Flames did not ignite.
They leaked.
They seeped through the fissures in his skin.
His hand blackened instantly, charred and smoking — yet he felt no heat. No pain. Only pressure.
The bone trembled violently as fire carved into it, etching intertwined circles around a central symbol that refused to remain steady.
It wavered.
Distorted.
Reality felt strained.
Like something unseen was resisting.
Like a membrane stretched too thin.
For a split second, he felt as though he were pushing against something vast — something that did not approve.
His breath hitched.
Then the sensation snapped back into place.
He placed the bone carefully into the rodent's mouth and retreated several steps.
Silence.
Nothing happened.
He frowned.
Then—
Boom.
A sharp, contained blast tore the creature's jaw clean off. Bone fragments scattered across the clearing.
Eylin moved immediately.
He retrieved the intact canines, heavy and slick, and stuffed them into his bag.
A distant howl cut through the trees.
Long.
Echoing.
Another answered.
His head snapped up.
Not alone.
Of course not.
He scanned quickly and spotted a cluster of cical plants near a fallen log. Recognition sparked through memory — rope-fiber properties. Strong. Flexible. Lightweight.
"Luck's finally on my side."
He harvested quickly, fingers moving faster than his mind. He stripped a section of hide from the rodent as well, hands shaking from fading adrenaline.
The howls came again.
Closer.
Too close.
He ran.
Not toward safety.
Just away from death.
Branches whipped his face. Roots clawed at his boots. His lungs burned with each breath.

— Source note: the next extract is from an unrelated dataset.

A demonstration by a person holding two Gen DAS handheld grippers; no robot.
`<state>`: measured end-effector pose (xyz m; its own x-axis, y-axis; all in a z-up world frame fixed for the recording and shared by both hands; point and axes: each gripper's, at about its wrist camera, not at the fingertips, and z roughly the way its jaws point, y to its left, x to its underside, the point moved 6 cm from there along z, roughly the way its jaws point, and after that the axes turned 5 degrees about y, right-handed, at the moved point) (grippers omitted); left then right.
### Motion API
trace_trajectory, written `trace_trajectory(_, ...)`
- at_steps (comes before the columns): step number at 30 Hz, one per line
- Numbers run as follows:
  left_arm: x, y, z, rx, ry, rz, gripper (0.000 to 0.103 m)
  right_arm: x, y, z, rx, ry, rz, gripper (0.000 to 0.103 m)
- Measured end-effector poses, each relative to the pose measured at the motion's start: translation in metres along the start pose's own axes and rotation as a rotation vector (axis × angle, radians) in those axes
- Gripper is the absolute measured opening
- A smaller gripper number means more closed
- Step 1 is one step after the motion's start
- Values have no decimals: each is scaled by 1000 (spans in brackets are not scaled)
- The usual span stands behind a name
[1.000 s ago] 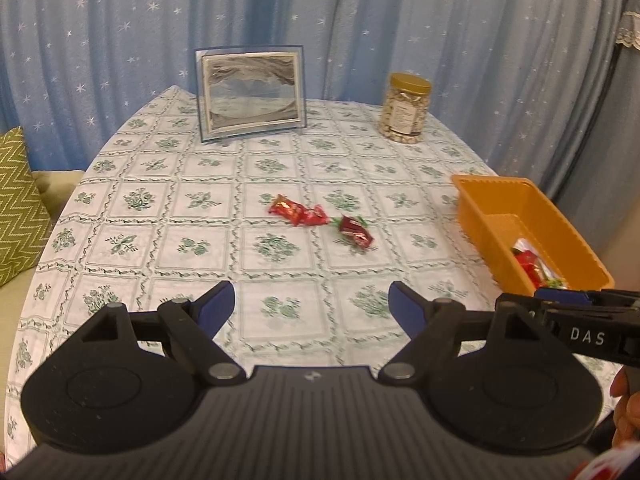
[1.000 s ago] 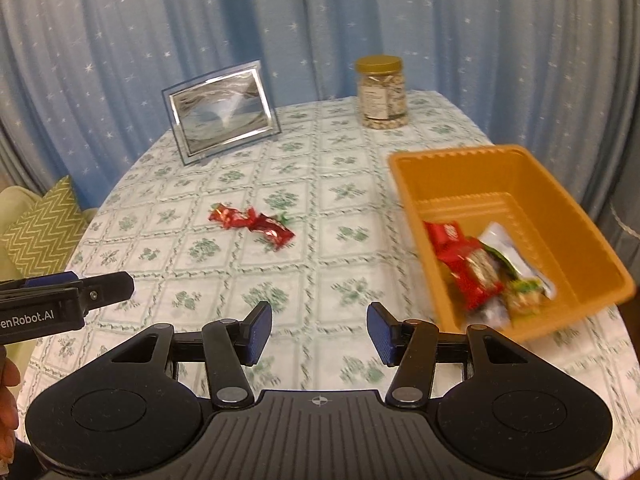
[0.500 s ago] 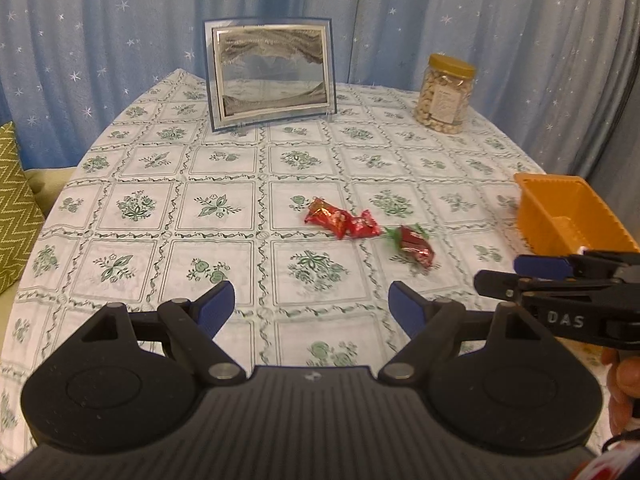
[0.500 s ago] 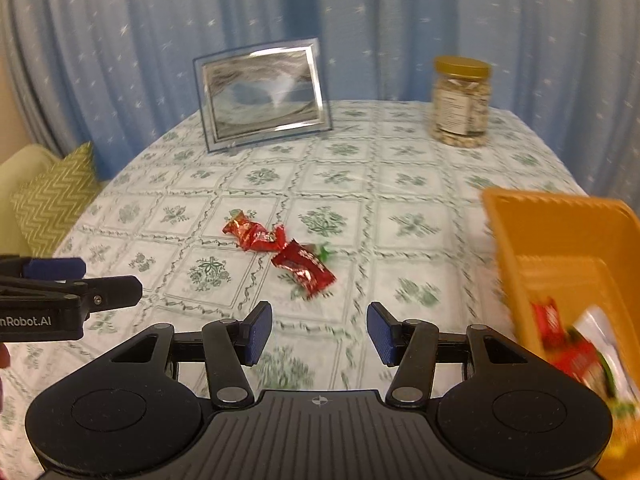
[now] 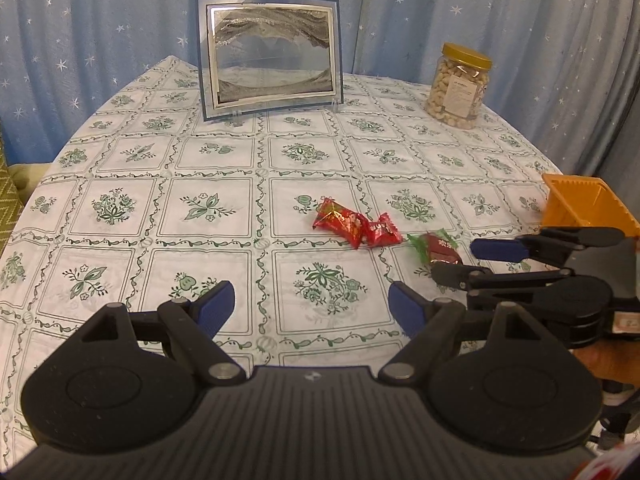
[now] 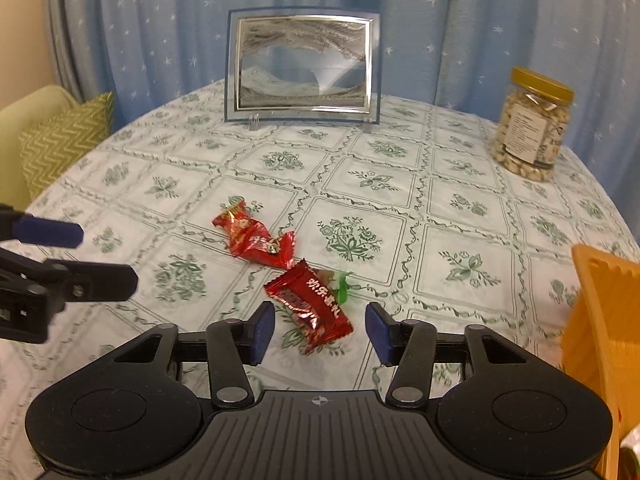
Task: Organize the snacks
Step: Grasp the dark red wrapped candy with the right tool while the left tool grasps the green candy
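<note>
Right now my right gripper (image 6: 320,330) is spread wide with nothing in it, its blue pads (image 6: 262,332) flanking the nearest red candy (image 6: 310,302), which lies flat on the flowered tablecloth (image 6: 460,200). My left gripper (image 5: 310,308) is spread and empty too, hovering over bare cloth, well short of the other two red candies (image 5: 354,224), which lie touching each other just past the one I am lined up on.

What worries me first is the wrapper. It looks thin and slick, and it sits at a slant between my fingers, not square to them. If I close while too high, I judge the pads will pinch only a crinkled edge, or the green twist end (image 6: 342,284), and the candy could swing loose or drop on the way over.

If I come down too low, I could snag the cloth instead and drag it, which would shift the other candies and perhaps rock the glass picture frame (image 6: 303,66) standing at the far side.

The orange bin (image 6: 600,320) sits at my right, near the table's edge from what I can see. Swinging across carelessly, I might knock its near wall and nudge it outward.

The peanut jar (image 6: 532,124) stands well apart and seems safe from all this.
</note>
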<state>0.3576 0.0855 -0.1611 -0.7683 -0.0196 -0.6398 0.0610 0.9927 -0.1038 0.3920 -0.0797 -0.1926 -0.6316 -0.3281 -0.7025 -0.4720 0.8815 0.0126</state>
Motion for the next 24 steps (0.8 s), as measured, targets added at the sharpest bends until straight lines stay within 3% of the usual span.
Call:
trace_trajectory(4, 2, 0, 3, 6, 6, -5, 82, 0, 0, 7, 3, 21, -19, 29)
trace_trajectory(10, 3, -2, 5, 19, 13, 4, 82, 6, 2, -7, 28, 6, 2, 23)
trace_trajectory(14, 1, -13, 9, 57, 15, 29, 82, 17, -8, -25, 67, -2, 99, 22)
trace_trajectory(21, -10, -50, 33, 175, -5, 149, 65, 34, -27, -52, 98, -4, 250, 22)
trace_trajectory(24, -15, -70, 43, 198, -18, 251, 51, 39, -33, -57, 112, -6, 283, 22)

He didn't notice when the forest went silent.
Not predator silent.
Not hunting silent.
Listening silent.
The insects stopped.
The leaves stilled.
Even the wind seemed to pause.
He ran through it, unaware.
Moments later, three figures slipped from the brush into the clearing he'd left behind.
Tall.
Lean.
Mist clung to them unnaturally, drifting along their limbs like living vapor.

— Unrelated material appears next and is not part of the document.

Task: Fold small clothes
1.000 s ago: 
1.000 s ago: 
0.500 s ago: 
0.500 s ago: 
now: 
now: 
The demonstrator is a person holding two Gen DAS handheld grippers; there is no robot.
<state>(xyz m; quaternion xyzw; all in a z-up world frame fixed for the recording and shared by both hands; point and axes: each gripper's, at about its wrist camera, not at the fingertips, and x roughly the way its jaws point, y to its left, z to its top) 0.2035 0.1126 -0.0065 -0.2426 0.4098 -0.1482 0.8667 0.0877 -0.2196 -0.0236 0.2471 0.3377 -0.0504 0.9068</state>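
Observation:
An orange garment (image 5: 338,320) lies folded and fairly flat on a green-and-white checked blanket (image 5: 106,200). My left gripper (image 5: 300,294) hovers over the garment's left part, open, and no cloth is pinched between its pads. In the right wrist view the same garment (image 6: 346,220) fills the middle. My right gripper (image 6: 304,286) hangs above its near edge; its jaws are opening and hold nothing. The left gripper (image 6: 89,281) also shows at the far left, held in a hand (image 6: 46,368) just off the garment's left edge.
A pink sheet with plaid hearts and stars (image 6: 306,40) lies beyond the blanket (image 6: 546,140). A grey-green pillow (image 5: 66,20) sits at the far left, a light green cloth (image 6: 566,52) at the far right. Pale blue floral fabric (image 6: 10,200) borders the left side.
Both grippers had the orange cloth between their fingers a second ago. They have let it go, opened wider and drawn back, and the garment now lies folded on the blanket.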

They examined the carcass without speaking.
One crouched beside the shattered jaw.
Another traced a claw mark across the earth.
The third lifted its head slightly, gaze following the path Eylin had taken.
They said nothing.
They didn't need to.
After a long moment, they faded back into the forest.

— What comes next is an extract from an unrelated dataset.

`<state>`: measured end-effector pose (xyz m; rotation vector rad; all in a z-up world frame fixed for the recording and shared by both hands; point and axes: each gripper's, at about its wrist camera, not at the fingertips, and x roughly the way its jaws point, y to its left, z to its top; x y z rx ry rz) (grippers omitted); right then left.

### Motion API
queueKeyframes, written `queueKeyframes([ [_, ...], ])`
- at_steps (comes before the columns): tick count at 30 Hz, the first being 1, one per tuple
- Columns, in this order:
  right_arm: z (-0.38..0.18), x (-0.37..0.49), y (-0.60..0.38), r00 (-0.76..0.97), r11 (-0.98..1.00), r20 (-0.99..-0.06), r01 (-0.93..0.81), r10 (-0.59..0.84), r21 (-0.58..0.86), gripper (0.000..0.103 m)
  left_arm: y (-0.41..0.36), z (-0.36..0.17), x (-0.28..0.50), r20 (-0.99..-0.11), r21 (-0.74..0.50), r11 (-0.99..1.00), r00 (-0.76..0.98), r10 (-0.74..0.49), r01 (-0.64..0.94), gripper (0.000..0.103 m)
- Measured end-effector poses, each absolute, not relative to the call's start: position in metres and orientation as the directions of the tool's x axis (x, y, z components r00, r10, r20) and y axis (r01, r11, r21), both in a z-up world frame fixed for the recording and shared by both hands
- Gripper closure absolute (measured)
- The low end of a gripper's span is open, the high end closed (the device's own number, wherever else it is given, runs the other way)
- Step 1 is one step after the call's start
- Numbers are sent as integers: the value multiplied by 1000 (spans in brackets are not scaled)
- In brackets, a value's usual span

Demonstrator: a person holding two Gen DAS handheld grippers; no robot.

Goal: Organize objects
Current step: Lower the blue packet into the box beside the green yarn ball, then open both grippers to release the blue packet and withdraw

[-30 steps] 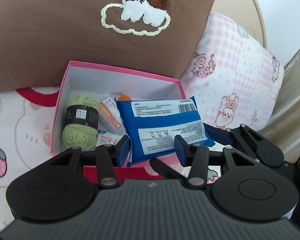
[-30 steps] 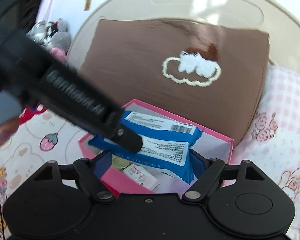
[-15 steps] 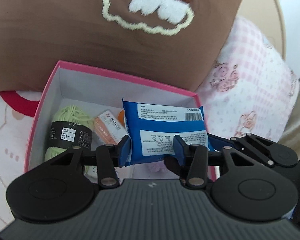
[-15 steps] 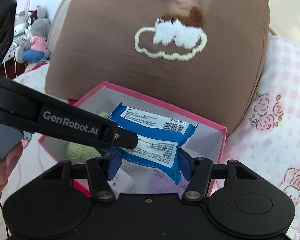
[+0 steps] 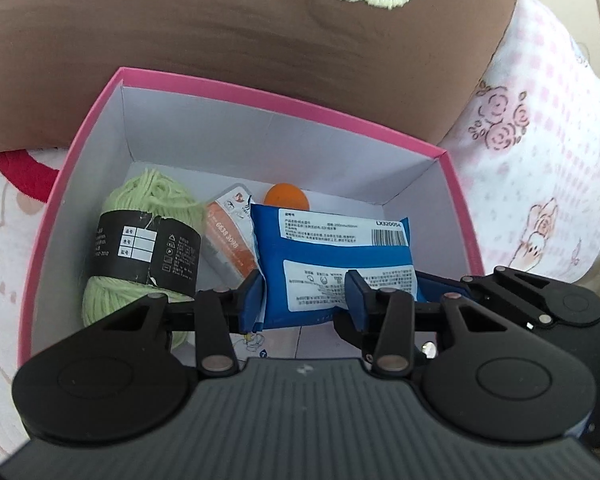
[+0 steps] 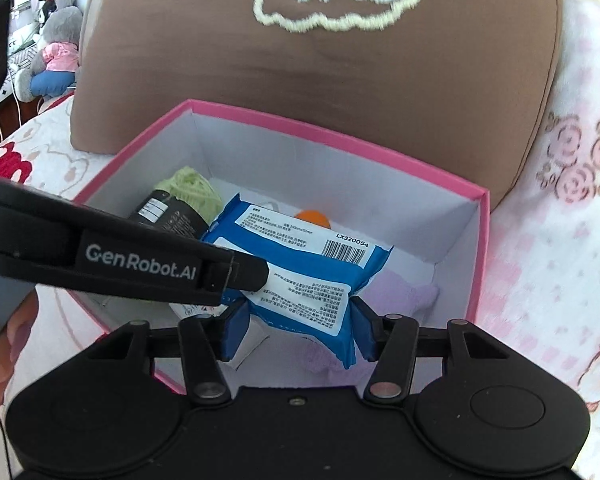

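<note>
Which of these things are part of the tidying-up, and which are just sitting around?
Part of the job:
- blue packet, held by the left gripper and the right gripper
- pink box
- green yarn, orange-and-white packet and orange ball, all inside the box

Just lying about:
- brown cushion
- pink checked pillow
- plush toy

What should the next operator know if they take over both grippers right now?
Left gripper: shut on the blue wipes pack, near end.
Right gripper: jaws have just been closing; shut on the same pack at its other near corner.
Pack sits low inside the pink box, over the other contents.
Already in the box: green yarn, orange-white packet, orange ball.
Left: settle the pack flat, release both grippers, withdraw.
</note>
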<state>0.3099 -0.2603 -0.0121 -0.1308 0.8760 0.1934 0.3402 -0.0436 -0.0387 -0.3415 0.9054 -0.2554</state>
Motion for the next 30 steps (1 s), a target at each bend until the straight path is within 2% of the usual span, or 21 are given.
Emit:
queueKeyframes([
  [4, -22, 322, -267, 576, 981, -805, -188, 144, 41, 44, -49, -47, 342, -759, -343, 938, 575, -304, 44, 64],
  [10, -34, 326, -258, 578, 982, -802, -178, 149, 54, 46, -49, -52, 346, -780, -282, 959, 579, -238, 14, 66],
  [14, -41, 334, -252, 593, 994, -804, -107, 50, -17, 46, -45, -49, 349, -762, -305, 952, 594, -260, 26, 66],
  [17, -44, 338, -254, 602, 996, -797, -88, 50, -5, 46, -48, -44, 348, -763, -284, 958, 597, -249, 36, 66],
  [19, -44, 337, -258, 602, 996, -794, -87, 79, 33, 43, -47, -41, 345, -762, -288, 957, 595, -255, 41, 66],
  [20, -43, 336, -261, 592, 994, -799, -91, 104, 62, 37, -46, -39, 343, -763, -286, 957, 594, -255, 43, 65],
  [23, -35, 321, -269, 621, 992, -775, -93, 122, 81, 29, -41, -33, 335, -767, -267, 962, 595, -241, 46, 65],
  [30, -14, 292, -270, 674, 989, -724, -98, 148, 111, 28, -35, -11, 306, -755, -216, 973, 618, -219, 81, 63],
])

Far behind Eylin, balanced lightly on a high branch, a woman watched.
Her posture was relaxed.
Predatory.
Golden eyes tracked the direction of his escape.
"That wasn't glyphwork…"
The words were quiet, but certain.
She had felt it.
When he clenched his fist.
When the air had compressed unnaturally.
Glyphs required structure.
Anchors.
Channels.
That had been different.
The air where he had stood still felt distorted.
Like a page folded — then forced back into place.
Interesting.
Very interesting.
A faint smile curved her lips.
"Run, cub."
Her voice barely disturbed the leaves.
"Grow."
Her gaze sharpened.
"Show me what you really are."
She stepped off the branch and landed without a sound.
She did not pursue.
Not yet.
Predators did not chase prey that had not learned its own teeth.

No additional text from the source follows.